:: WHAT TO DO ::
Output all of the material exactly; leave out no line.

:: DATA SHOWN ::

..............................

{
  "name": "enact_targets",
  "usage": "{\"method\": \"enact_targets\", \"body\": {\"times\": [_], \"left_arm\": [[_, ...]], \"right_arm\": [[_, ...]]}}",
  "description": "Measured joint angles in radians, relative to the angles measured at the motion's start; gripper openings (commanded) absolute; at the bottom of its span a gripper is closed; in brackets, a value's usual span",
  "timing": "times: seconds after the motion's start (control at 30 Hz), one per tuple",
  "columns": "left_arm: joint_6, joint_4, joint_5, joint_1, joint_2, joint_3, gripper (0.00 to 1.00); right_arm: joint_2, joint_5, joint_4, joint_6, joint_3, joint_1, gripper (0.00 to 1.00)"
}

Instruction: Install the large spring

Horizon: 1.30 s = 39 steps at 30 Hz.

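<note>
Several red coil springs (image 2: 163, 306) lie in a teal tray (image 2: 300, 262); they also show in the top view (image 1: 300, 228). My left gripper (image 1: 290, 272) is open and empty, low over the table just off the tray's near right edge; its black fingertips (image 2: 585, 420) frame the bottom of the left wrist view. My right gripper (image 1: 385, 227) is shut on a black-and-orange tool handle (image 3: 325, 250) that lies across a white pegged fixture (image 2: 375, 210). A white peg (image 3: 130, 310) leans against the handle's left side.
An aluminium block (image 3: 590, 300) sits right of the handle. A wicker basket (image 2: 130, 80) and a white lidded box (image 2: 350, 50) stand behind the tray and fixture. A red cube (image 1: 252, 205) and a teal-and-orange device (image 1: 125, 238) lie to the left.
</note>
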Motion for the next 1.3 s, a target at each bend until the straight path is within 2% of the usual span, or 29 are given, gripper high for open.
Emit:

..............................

:: TASK RESPONSE ::
{
  "name": "enact_targets",
  "usage": "{\"method\": \"enact_targets\", \"body\": {\"times\": [_], \"left_arm\": [[_, ...]], \"right_arm\": [[_, ...]]}}",
  "description": "Measured joint angles in radians, relative to the angles measured at the motion's start; gripper openings (commanded) absolute; at the bottom of its span a gripper is closed; in brackets, a value's usual span",
  "timing": "times: seconds after the motion's start (control at 30 Hz), one per tuple",
  "columns": "left_arm: joint_6, joint_4, joint_5, joint_1, joint_2, joint_3, gripper (0.00 to 1.00); right_arm: joint_2, joint_5, joint_4, joint_6, joint_3, joint_1, gripper (0.00 to 1.00)"
}

Instruction: Install the large spring

Horizon: 1.30 s = 39 steps at 30 Hz.

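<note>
Several red coil springs (image 2: 163, 306) lie in a teal tray (image 2: 300, 262); they also show in the top view (image 1: 300, 228). My left gripper (image 1: 290, 272) is open and empty, low over the table just off the tray's near right edge; its black fingertips (image 2: 585, 420) frame the bottom of the left wrist view. My right gripper (image 1: 385, 227) is shut on a black-and-orange tool handle (image 3: 325, 250) that lies across a white pegged fixture (image 2: 375, 210). A white peg (image 3: 130, 310) leans against the handle's left side.
An aluminium block (image 3: 590, 300) sits right of the handle. A wicker basket (image 2: 130, 80) and a white lidded box (image 2: 350, 50) stand behind the tray and fixture. A red cube (image 1: 252, 205) and a teal-and-orange device (image 1: 125, 238) lie to the left.
</note>
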Motion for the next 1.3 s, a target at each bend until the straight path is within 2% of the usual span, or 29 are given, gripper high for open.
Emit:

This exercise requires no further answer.